Has “besides, if you don’t like it here, there’s the transfer portal” become an established part of the college athletics recruiting lexicon?
I thought I’d get used to it — then again, baseball’s interleague play, multiple playoff teams, and the designated hitter in the National League remains unfathomable — but it’s just another reminder that I’m an old person.
When I was a young chessplayer, we got as much as 2.5 hours to make 40 moves. I’m in a Menlo Park chess club tournament with a time control of game-in-45-minutes-plus-5-second-delay, and it leaves me muttering at the board that this is going to take some getting used to. The club director, a long-time friend who is also an old man, commiserates. Mark will fill in in case of an odd number of players, but he doesn’t pair himself as a matter of course. “I need the time”, he said.
Kids these days play entire games of chess in 30 seconds, because playing a game of chess in one minute wasn’t thrilling enough for them.
I’m still shocked by giant iron birds in the sky, I yell at clouds, and holy shit, I’m boggled at 1000+ young women per season jumping to new schools. When I was their age, choosing a college was the biggest decision we ever had to face — athletes always had to consider that if it didn’t work out and they wanted to move, it meant sitting out for a year.
Maybe Caitlin Clark’s example of sticking at Iowa for four years will be followed like her heads-up ball handling, and her outstanding grade point average.
There goes Daniela Falcon Hernandez — following Lani White — but perhaps I only imagined seeing #11 on the Utah bench, because I never thought she really existed. Alyssa Blanck looked like the end of the end of the bench, but even Blanck entered a few games, while Hernandez never did.
I’m rather shocked that Aaronette Vonleh thought she needed to get out of Colorado. After four significant graduation losses plus Vonleh’s transfer, the Buffaloes are left with Frida Formann as their lone returning starter. If I wanted to be cynical, I’d suggest that Vonleh saw Sherrod, Miller, Nolan, and Whittaker depart, and figured Colorado’s championship window had closed. She’s one of my favorite players, and I’d prefer not to think that way.

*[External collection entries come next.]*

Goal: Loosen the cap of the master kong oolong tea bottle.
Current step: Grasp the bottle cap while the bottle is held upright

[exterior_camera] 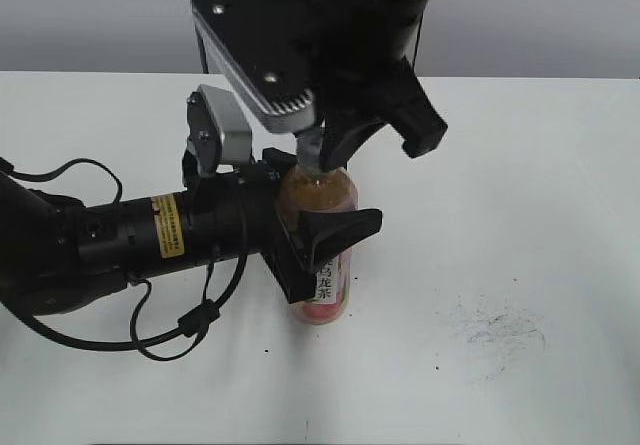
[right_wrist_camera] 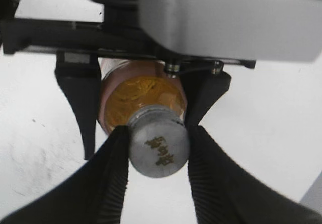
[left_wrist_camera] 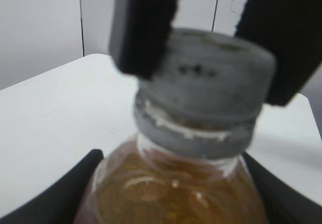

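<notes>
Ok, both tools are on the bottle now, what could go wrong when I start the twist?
1. The right tool pinches only the ribbed sides of the small grey plastic cap, so it may slip round instead of turning it.
2. The left tool clamps the soft, clear plastic tea bottle at mid-body; the bottle could spin or squash, and spill tea once loosened.

exterior light: bright, even, diffuse; white table (exterior_camera: 520,165) near overexposed, shadows faint and soft under the left arm (exterior_camera: 120,235)
exterior focus: sharp overall, label characters on the bottle (exterior_camera: 322,265) legible
left wrist focus: soft throughout; cap (left_wrist_camera: 211,83) and the dark fingers (left_wrist_camera: 143,27) on it blurred, too close to lens
left wrist light: flat, pale background
right wrist focus: cap (right_wrist_camera: 158,146) fairly sharp, table washed out white
right wrist glare: small highlights in the tea
</notes>
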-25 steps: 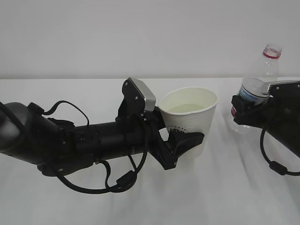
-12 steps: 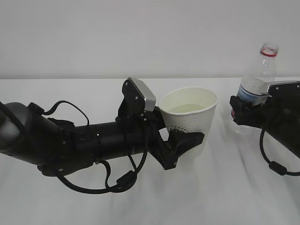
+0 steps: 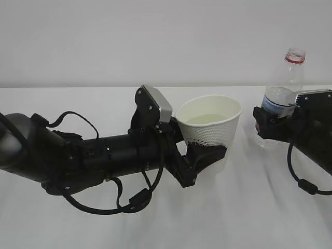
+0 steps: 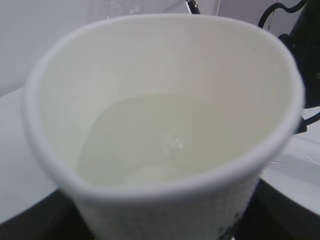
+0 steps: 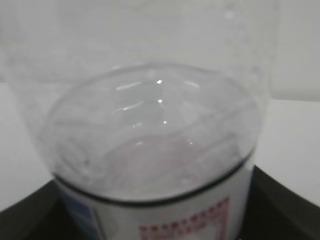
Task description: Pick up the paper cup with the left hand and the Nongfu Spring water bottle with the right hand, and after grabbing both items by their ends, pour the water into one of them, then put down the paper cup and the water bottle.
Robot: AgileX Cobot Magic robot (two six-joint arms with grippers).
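Note:
My left gripper (image 3: 205, 155) is shut on the lower part of the white paper cup (image 3: 212, 129), which stands upright near the middle of the table. The left wrist view looks down into the paper cup (image 4: 165, 210), where water (image 4: 160, 140) covers the cream bottom; the rim is slightly squashed. At the right, the Nongfu Spring water bottle (image 3: 282, 91) stands upright and uncapped, its base on the table. My right gripper (image 3: 267, 124) is open around its labelled body. The right wrist view is filled by the bottle (image 5: 150, 150) with dark jaws on both sides.
The white table (image 3: 249, 207) stretches to a pale grey wall at the back. My left arm lies low across the left half of the table. A black cable loop (image 3: 303, 184) hangs under the right arm.
The bottle has gone from leaning right to standing upright, shifting slightly left, as the right jaws spread. The left arm and the cup have not moved.

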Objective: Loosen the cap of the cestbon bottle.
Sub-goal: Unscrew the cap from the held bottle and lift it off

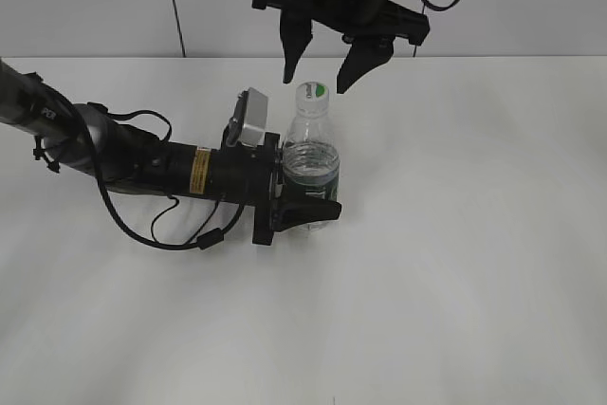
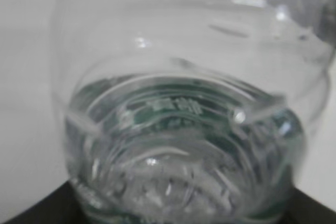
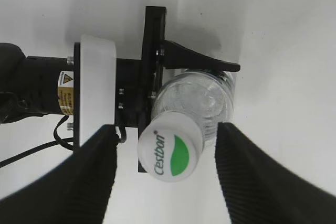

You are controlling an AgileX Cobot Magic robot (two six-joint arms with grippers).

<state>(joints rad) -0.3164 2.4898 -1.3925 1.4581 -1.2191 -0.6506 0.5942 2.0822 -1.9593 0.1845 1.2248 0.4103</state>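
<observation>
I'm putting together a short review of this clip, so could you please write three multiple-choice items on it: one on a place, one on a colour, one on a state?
1. Where is the right gripper?
A. Above the cap
B. On the table
C. Under the bottle

2. What colour is the mark on the cap?
A. Red
B. Green
C. Blue

3. How is the bottle held?
A. Lying loose
B. Hanging from its cap
C. Upright, clamped by the left gripper

Answers: 1 A, open fingers flank the cap from above; 2 B, green half-circle; 3 C, jaws grip its body.

White table (image 1: 474, 263) meets a pale panelled wall (image 1: 95, 2)
</observation>
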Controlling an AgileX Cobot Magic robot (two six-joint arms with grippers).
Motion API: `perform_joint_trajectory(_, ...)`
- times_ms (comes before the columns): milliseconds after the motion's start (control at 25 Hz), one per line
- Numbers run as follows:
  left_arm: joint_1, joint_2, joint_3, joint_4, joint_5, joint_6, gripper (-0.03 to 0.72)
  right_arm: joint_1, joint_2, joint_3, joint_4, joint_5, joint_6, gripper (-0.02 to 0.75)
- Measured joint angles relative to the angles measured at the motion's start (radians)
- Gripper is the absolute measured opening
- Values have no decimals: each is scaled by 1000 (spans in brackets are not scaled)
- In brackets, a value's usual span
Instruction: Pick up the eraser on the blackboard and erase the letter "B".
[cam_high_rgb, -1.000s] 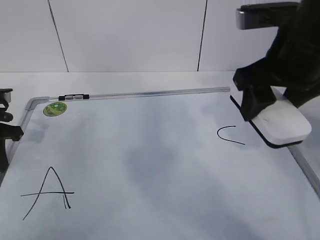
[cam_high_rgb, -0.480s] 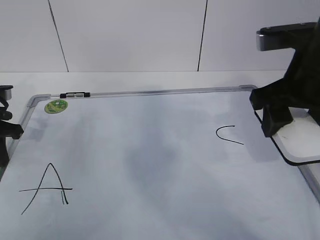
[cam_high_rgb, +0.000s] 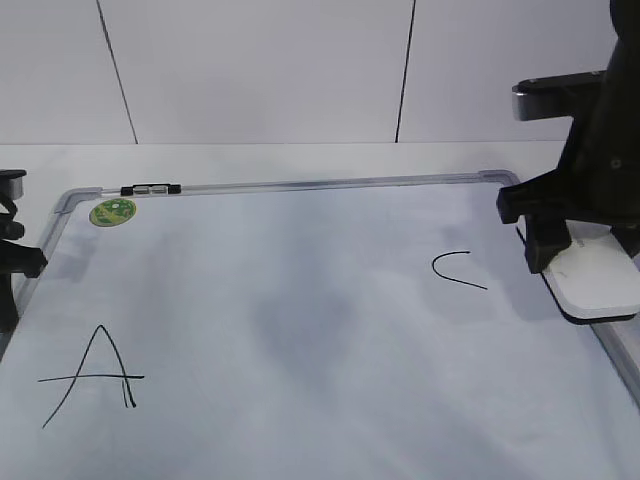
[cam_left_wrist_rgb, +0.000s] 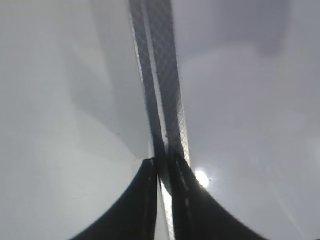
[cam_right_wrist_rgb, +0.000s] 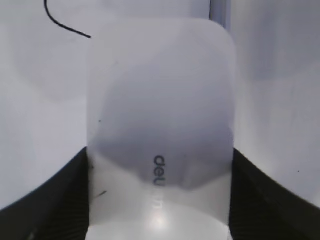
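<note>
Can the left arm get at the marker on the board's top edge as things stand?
Probably yes: the marker lies uncovered on the frame of the blackboard near its left corner, with bare board between it and the shut left gripper. Nothing stands in the way.

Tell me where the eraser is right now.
In the exterior view the eraser sits at the blackboard's right edge, between the right gripper's fingers, just right of the letter C.

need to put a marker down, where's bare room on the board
The widest bare patch is mid-blackboard, between the "A" and "C". It is crowded at the right edge, where the right gripper holds the eraser.
</note>
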Motion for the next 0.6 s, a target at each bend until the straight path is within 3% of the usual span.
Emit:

I pondered for a minute how Vonleh would fit at Utah. I think Utah’s coaching staff won’t be overly committed to the offensive model that worked so well with Alissa Pili, and will redesign the playbook according to whichever 12 bodies are in place come August. That’s not a long stretch of the imagination, though, and whether the Utes landed Vonleh or Raegan Beers, they’ll be a force in the Big 12. Er, I think. I don’t even know who the league champions are in the Big 12 (and it’s not research I’m keen on doing, you understand).
The team is traveling to Minnesota around the winter holidays, right? The Johnson and Kneepkens families will appreciate a visit, and maybe we have to bring food and clothing to Pili, because who knows what kind of trouble she’ll get into out in the more-real world.